Return every line from the records below in which the word "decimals" is found.

::::

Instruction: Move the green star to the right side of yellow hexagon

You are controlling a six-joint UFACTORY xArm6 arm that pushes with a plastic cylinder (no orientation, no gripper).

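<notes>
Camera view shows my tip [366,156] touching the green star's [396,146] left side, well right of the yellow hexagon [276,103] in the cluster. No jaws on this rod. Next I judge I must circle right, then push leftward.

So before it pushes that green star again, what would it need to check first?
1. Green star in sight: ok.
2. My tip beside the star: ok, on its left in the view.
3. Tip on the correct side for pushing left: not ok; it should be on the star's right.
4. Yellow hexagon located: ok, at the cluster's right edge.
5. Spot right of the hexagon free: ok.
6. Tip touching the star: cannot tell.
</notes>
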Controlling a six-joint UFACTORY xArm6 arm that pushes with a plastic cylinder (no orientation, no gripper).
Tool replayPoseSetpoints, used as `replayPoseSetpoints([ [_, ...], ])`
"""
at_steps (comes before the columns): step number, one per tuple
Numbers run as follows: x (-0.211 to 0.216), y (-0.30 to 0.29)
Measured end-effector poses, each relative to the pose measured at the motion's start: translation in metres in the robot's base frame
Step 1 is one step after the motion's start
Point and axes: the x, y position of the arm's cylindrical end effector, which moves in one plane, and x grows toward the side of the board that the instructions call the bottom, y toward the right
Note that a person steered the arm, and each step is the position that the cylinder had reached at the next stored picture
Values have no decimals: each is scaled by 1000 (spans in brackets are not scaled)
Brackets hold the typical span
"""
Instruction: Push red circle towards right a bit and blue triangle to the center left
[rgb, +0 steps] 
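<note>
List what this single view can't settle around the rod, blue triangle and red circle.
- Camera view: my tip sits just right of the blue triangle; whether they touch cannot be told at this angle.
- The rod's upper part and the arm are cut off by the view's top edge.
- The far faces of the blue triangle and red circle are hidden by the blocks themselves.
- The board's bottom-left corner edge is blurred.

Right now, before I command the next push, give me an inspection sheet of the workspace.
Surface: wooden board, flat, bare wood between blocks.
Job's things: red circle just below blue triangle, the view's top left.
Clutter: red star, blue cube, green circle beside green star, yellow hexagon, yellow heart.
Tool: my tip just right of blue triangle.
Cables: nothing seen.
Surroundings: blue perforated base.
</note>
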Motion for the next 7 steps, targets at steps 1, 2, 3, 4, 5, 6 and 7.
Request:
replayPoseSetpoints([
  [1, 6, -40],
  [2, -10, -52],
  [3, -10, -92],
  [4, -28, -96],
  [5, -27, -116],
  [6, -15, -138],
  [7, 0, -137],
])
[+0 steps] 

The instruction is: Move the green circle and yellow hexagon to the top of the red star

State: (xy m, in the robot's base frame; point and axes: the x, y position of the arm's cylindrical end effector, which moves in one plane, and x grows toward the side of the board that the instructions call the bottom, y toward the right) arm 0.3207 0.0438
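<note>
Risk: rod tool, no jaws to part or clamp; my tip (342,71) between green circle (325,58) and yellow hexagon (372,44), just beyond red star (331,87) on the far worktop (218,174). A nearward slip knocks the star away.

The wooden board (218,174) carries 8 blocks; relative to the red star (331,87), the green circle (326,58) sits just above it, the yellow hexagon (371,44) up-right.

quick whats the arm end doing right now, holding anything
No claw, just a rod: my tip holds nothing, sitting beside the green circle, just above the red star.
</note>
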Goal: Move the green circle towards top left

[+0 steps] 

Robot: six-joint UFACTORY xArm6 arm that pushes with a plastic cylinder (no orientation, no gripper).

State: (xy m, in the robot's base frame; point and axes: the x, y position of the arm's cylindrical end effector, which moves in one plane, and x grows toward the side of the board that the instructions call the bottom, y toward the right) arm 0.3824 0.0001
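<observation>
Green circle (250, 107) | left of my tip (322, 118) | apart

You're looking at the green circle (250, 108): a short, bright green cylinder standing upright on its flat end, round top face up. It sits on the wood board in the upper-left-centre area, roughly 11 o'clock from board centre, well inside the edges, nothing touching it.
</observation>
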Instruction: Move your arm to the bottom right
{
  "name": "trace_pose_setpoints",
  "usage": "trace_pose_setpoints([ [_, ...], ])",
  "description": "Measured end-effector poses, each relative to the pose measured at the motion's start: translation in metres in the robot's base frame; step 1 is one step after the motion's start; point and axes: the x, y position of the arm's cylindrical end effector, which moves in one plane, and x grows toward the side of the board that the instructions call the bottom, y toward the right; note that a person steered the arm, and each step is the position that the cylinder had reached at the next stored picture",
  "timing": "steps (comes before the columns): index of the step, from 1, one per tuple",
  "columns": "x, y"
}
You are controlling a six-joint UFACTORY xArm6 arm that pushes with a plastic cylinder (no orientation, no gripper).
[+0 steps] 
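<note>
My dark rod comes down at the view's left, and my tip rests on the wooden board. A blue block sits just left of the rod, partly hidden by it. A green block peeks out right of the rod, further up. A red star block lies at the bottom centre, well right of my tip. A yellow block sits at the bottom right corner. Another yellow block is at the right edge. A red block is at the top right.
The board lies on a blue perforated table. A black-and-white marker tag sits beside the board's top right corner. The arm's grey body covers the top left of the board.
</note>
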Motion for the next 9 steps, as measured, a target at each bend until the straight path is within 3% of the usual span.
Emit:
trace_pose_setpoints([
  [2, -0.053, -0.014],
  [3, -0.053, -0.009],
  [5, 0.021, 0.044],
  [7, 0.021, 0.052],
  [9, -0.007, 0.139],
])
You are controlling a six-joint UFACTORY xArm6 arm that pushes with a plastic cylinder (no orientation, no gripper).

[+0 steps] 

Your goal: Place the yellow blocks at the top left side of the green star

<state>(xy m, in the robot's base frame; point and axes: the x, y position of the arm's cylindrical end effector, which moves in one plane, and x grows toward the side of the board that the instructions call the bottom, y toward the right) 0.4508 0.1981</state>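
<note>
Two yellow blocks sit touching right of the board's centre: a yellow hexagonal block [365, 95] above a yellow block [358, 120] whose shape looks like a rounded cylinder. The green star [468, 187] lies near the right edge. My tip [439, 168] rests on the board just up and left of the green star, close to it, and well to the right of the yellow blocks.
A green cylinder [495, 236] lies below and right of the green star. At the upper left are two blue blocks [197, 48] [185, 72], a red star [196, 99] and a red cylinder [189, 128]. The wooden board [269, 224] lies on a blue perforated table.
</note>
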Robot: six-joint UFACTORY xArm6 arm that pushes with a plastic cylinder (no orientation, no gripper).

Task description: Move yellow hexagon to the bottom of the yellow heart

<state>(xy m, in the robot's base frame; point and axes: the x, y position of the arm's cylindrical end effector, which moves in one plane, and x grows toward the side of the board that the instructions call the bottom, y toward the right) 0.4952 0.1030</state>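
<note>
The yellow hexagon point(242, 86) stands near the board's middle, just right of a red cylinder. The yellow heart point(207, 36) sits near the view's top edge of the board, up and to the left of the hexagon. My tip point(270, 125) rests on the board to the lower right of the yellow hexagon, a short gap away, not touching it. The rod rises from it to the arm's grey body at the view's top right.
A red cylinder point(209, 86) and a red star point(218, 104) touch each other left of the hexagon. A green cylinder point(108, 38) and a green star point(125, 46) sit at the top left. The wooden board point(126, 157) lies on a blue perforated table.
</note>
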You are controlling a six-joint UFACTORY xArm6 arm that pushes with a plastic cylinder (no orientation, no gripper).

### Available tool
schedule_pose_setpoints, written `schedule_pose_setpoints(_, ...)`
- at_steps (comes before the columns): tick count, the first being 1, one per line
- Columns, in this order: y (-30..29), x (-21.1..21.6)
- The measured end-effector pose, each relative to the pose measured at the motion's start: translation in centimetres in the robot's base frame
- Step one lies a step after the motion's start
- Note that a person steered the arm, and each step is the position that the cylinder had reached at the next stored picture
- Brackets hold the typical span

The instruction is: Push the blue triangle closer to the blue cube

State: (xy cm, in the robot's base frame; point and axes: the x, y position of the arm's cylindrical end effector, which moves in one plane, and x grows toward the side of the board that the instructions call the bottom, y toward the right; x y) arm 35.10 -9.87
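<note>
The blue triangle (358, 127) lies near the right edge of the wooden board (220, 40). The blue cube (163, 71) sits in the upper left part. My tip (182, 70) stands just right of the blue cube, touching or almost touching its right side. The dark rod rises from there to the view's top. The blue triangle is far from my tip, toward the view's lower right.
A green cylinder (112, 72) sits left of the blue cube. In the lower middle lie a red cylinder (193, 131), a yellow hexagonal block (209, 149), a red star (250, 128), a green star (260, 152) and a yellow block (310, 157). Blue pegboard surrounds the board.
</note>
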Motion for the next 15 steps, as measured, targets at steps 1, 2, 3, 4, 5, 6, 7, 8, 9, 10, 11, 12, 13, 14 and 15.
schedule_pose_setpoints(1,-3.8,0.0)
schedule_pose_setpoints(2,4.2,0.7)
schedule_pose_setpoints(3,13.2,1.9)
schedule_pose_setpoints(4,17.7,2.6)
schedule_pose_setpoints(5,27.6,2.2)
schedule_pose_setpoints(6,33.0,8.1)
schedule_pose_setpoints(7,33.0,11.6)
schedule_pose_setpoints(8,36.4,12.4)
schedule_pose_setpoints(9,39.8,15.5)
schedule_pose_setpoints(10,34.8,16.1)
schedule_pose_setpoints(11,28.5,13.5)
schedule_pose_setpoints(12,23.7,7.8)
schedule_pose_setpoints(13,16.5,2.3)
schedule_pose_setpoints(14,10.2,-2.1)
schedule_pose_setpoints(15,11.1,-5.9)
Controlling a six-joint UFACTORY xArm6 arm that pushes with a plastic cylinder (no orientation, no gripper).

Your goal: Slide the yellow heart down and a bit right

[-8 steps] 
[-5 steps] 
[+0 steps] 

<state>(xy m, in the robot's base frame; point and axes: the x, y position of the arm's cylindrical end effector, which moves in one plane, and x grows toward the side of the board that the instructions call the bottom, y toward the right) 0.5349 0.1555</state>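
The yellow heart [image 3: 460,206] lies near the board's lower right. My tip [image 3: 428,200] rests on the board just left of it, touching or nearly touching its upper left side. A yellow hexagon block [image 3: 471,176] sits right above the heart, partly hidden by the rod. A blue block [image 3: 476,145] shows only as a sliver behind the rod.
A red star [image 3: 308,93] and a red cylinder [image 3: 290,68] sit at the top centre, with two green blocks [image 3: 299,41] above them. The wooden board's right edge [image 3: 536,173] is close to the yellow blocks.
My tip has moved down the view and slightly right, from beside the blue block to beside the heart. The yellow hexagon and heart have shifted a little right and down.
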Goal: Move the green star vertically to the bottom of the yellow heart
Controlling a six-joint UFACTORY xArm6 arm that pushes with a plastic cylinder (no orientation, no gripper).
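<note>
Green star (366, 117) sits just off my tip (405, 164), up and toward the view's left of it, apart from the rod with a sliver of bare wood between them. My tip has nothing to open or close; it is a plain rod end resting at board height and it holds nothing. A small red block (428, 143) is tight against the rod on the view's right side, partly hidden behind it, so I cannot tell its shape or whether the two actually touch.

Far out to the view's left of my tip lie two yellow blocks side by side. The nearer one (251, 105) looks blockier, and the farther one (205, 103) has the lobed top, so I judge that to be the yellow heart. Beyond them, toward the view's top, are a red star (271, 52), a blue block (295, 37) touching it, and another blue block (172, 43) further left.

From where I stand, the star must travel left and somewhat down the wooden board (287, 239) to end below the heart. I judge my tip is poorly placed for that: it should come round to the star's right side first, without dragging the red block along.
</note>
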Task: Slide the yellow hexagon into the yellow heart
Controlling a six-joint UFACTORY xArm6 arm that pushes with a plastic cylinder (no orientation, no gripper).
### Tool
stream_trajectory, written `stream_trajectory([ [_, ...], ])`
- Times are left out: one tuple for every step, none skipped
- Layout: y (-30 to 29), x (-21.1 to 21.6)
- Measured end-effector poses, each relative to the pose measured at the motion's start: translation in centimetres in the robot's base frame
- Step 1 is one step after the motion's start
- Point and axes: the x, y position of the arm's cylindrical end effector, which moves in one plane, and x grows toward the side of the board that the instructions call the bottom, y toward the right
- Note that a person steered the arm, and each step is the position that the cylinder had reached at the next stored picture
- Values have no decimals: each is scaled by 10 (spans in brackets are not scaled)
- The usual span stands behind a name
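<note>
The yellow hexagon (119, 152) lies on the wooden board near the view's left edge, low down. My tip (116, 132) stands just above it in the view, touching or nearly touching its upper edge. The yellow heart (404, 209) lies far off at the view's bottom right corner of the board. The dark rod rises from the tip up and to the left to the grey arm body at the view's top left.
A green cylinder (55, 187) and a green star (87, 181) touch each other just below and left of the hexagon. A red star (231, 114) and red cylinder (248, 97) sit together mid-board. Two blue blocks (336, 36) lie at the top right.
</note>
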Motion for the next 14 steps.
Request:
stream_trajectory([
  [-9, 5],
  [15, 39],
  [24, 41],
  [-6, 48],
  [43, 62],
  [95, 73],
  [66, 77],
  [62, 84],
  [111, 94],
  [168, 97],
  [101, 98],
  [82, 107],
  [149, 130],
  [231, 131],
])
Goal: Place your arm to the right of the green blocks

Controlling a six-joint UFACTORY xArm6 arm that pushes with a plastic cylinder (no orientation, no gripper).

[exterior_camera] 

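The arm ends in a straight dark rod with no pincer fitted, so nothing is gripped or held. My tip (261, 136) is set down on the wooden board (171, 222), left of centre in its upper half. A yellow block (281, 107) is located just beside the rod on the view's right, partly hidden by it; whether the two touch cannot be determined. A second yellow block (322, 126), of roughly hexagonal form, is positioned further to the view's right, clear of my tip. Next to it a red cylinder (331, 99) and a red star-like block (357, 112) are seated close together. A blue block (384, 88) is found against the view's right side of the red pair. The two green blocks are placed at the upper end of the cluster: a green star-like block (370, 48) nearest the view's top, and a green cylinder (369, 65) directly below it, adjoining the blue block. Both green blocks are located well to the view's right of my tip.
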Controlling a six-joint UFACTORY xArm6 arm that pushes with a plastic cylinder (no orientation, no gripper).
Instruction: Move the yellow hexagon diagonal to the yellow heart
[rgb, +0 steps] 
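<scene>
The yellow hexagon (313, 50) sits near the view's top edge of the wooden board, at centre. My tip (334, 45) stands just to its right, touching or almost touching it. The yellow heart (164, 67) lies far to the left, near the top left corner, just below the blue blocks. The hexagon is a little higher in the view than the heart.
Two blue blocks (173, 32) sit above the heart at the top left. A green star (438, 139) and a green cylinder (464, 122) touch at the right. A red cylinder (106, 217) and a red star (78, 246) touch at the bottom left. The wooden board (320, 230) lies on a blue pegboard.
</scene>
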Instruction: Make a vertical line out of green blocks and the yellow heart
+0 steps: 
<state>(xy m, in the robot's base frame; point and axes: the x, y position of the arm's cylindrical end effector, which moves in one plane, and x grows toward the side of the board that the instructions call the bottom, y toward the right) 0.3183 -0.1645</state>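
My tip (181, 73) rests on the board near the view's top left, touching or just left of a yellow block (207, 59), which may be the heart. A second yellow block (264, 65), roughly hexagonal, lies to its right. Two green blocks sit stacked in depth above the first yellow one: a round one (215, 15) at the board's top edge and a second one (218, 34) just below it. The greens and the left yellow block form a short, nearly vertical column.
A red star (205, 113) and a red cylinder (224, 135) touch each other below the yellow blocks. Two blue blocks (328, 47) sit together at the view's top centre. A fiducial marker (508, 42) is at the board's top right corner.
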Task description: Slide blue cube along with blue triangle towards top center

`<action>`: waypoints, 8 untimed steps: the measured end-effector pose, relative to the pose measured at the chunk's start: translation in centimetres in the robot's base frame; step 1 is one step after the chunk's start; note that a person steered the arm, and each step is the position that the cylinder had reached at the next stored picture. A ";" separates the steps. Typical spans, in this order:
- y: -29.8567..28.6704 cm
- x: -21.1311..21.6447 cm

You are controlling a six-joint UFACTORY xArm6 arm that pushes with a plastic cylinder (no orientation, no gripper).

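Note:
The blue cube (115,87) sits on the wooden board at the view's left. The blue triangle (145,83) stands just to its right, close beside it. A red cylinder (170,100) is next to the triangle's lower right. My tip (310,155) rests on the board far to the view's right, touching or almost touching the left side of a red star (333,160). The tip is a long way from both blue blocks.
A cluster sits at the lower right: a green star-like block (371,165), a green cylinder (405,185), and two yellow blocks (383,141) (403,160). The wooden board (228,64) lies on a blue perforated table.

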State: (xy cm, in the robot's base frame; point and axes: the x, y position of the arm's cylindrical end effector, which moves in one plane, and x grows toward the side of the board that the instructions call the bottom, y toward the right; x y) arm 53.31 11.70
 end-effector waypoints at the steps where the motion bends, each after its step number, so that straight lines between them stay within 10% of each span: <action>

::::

Answer to the exercise =>
Values have no decimals: each is scaled by 1000 (spans in brackets are not scaled)
- Values have no decimals: each is scaled by 10 (spans in brackets are not scaled)

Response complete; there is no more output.